The deadlines are fast approaching for employers and trustees to ensure that they are paying the lowest pension protection levy for 2008/09 as possible. If not, they need to ensure that some (or all) of the following have been done by the relevant deadline:

  • Completed the Regulator's annual scheme return with as up to date information (including for most schemes the section 179 valuation) as possible by 31 March 2008. Information on the return as at 31 March 2008 will be used to set the pension protection levy for both 2008/09 and 2009/10.

As a disincentive to not providing an up to date section 179 valuation, the PPF will roll forward the latest minimum funding requirement valuation, but will reduce the value of the scheme's assets by 5% for each year between the effective date of the valuation and the calculation date.

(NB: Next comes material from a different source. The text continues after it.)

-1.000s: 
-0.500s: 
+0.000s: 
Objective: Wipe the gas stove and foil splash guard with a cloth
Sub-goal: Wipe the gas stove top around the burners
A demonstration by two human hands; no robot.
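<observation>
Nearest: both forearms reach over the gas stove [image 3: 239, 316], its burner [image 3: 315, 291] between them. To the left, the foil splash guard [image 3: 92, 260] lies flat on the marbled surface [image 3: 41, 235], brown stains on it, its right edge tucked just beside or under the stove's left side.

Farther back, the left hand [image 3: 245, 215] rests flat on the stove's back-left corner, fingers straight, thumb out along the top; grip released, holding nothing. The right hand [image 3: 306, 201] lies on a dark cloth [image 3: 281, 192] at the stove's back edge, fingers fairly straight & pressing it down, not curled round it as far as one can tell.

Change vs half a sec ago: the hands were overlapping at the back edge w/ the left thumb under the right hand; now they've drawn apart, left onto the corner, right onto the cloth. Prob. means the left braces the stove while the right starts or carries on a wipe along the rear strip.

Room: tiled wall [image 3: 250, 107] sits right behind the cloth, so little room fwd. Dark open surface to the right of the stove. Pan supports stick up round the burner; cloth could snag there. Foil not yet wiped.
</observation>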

  • Submitted contingent assets certificates (or re-certifications) by midnight on 31 March 2008 in respect of the 2008/09 levy year.
  • Submitted actuarial certificates of deficit-reduction contributions by midnight on 7 April in respect of the 2008/09 levy year.
  • Submitted block transfer certificates by midnight on 7 April 2008 in respect of the 2008/09 levy year. A certificate must be completed and submitted by both the transferring and receiving schemes.
  • Taken appropriate steps to improve the employer's Dun & Bradstreet failure score by 30 March 2008 in respect of the 2008/09 levy year.

It is important that employers and trustees take action now to ensure that the relevant deadlines are not missed.